> [WORK REQUEST] Which lines of the entries contain the string "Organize"? Please find them and copy them.

> [EXTRACTED MATERIAL]
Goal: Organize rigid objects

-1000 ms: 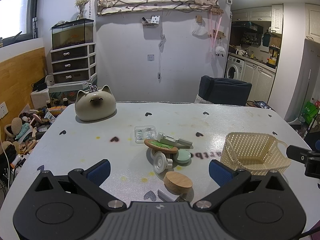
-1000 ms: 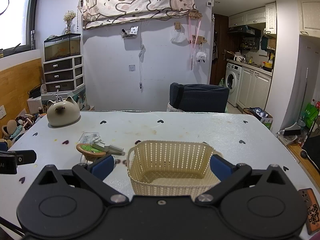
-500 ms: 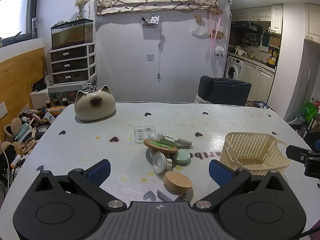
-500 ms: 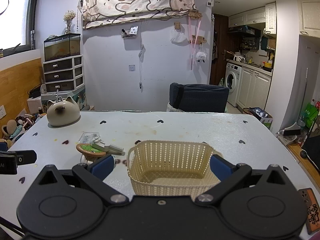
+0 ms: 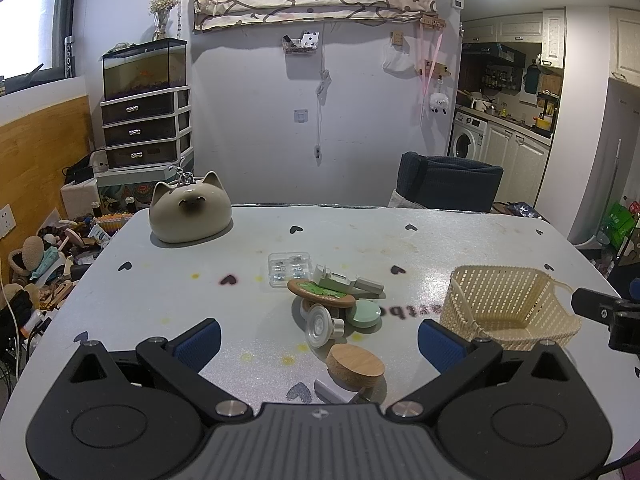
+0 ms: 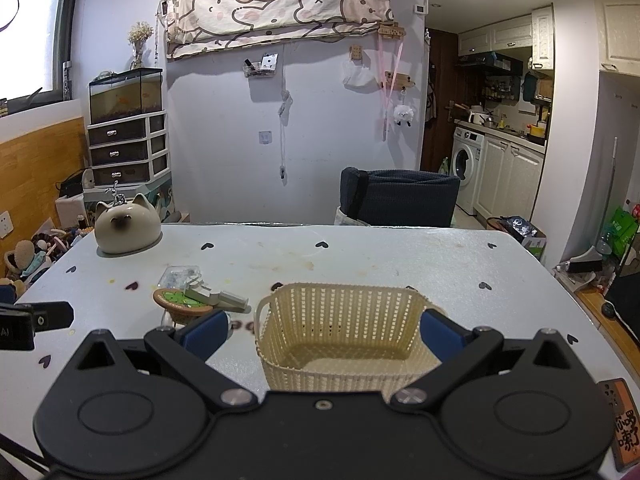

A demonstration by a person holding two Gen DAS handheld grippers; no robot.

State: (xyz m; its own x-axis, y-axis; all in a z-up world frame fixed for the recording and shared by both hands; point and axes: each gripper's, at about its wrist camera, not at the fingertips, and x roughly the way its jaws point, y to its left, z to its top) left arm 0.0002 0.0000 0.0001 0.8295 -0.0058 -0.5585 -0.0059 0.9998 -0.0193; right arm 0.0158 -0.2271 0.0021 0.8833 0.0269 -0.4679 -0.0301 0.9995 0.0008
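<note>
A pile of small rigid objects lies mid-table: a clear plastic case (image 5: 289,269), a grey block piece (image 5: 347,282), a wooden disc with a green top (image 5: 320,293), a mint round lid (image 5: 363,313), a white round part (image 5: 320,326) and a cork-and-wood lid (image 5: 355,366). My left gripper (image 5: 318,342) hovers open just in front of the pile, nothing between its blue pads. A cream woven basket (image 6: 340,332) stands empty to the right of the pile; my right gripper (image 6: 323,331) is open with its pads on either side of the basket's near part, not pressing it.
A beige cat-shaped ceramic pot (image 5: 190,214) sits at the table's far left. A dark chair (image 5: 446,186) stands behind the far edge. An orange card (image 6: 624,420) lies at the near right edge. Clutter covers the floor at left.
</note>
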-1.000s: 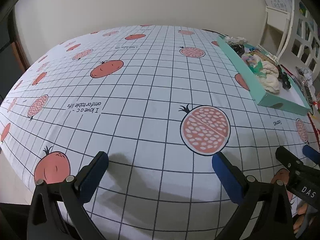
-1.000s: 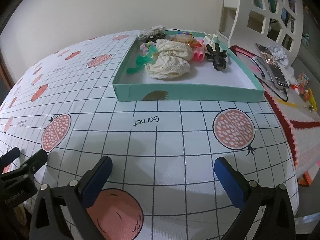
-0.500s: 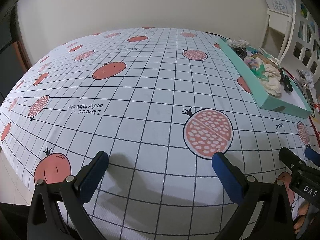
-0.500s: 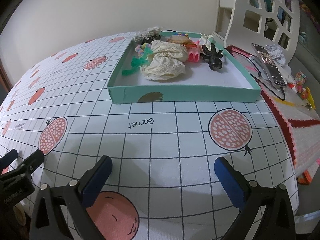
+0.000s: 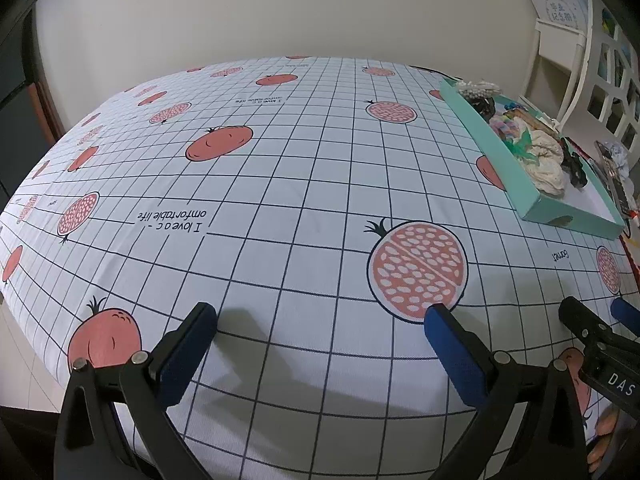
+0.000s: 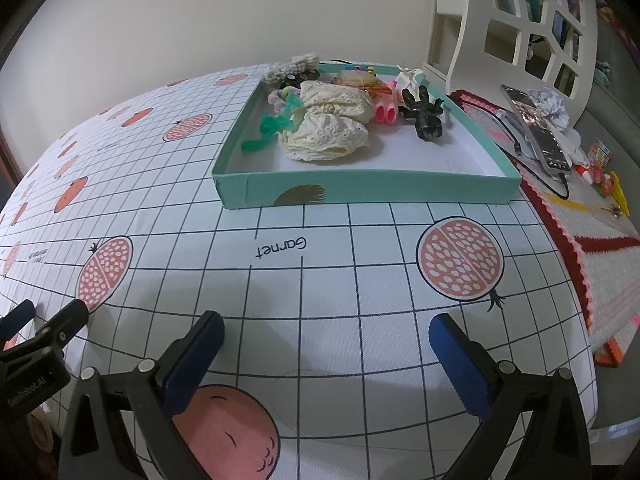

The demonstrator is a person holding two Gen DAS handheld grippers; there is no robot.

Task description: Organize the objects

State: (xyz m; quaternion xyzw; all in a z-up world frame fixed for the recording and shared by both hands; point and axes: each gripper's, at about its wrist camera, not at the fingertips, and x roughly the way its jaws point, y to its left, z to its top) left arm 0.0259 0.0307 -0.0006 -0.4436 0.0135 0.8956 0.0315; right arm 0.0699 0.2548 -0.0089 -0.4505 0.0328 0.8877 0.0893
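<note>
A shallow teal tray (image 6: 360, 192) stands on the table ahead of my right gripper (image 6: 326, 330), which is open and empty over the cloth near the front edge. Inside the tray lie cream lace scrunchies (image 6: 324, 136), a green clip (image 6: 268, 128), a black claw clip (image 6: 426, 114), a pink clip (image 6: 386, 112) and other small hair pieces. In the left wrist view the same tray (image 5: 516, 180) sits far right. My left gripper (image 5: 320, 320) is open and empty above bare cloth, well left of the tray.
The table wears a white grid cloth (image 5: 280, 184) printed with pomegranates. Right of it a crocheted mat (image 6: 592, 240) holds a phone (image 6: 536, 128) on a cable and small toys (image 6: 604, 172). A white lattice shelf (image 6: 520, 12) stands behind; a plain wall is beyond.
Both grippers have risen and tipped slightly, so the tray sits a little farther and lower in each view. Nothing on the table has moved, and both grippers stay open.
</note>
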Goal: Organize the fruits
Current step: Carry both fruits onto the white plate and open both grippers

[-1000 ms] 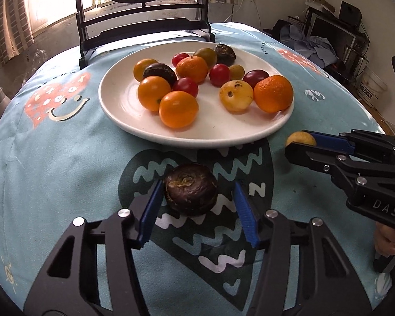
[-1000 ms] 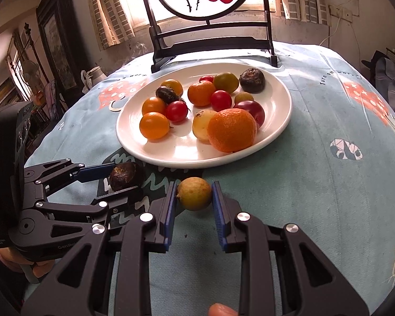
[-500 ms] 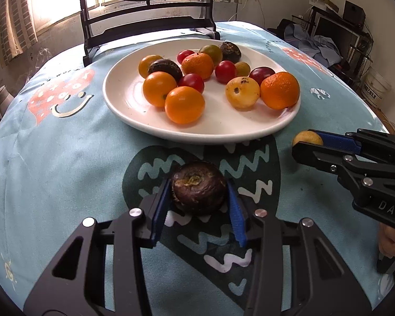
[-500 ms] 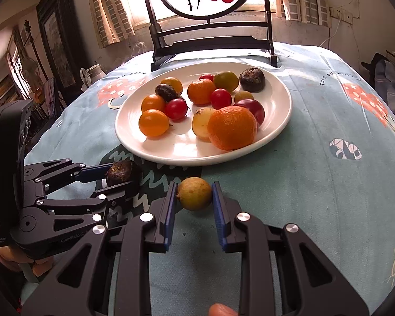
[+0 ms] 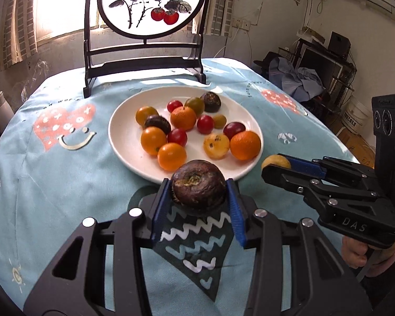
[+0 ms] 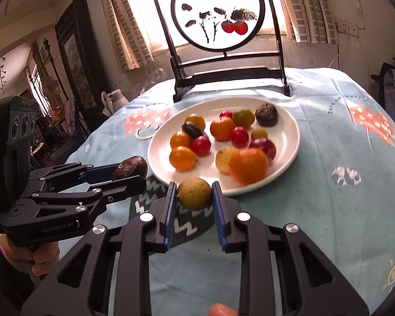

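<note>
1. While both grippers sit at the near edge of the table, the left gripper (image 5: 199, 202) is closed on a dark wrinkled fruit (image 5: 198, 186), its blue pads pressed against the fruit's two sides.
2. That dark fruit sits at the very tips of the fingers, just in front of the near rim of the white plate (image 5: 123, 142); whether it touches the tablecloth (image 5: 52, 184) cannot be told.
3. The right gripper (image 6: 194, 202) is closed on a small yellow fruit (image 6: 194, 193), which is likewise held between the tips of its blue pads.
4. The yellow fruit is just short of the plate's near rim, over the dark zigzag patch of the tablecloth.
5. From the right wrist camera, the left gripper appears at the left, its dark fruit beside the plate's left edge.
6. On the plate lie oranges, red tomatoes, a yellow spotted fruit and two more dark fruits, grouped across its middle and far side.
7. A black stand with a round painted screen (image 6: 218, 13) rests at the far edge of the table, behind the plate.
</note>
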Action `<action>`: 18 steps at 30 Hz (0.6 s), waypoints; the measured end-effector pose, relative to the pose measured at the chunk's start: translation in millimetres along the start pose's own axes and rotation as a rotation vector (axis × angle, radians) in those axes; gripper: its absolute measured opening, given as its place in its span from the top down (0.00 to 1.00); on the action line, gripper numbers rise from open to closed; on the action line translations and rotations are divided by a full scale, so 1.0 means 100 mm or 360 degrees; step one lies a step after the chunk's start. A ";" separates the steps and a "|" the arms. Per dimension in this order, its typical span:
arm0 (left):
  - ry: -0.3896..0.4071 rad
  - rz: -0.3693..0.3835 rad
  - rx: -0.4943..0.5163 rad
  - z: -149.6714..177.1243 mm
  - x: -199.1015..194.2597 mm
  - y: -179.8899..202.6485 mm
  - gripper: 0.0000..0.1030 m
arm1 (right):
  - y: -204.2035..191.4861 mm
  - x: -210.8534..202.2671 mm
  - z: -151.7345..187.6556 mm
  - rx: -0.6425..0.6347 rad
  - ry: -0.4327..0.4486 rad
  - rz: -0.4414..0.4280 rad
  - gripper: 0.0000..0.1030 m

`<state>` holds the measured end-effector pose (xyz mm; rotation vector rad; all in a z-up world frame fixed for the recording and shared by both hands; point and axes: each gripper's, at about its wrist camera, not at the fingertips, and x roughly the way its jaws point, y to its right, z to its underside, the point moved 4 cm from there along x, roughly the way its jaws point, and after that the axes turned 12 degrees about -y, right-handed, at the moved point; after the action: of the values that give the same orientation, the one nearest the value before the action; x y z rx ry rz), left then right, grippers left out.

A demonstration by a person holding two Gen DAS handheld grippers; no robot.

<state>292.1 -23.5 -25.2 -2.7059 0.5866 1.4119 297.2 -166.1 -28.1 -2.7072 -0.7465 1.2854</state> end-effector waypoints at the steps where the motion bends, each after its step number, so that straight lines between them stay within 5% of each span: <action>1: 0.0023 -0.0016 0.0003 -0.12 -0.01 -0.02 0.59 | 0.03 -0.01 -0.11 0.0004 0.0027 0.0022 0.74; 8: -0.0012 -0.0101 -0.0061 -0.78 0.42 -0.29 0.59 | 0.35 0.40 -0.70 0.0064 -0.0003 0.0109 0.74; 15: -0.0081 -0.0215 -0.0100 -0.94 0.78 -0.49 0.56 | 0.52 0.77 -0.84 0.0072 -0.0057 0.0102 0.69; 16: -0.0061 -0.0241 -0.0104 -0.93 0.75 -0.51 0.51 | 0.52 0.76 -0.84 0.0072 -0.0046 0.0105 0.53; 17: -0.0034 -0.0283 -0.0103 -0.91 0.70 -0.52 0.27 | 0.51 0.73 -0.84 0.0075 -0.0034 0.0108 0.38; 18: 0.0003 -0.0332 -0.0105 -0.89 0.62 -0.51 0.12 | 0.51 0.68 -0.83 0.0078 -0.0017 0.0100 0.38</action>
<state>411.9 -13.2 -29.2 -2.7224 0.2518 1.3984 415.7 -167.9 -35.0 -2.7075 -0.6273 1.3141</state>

> [OUTPUT]
Goal: Organize rigid objects
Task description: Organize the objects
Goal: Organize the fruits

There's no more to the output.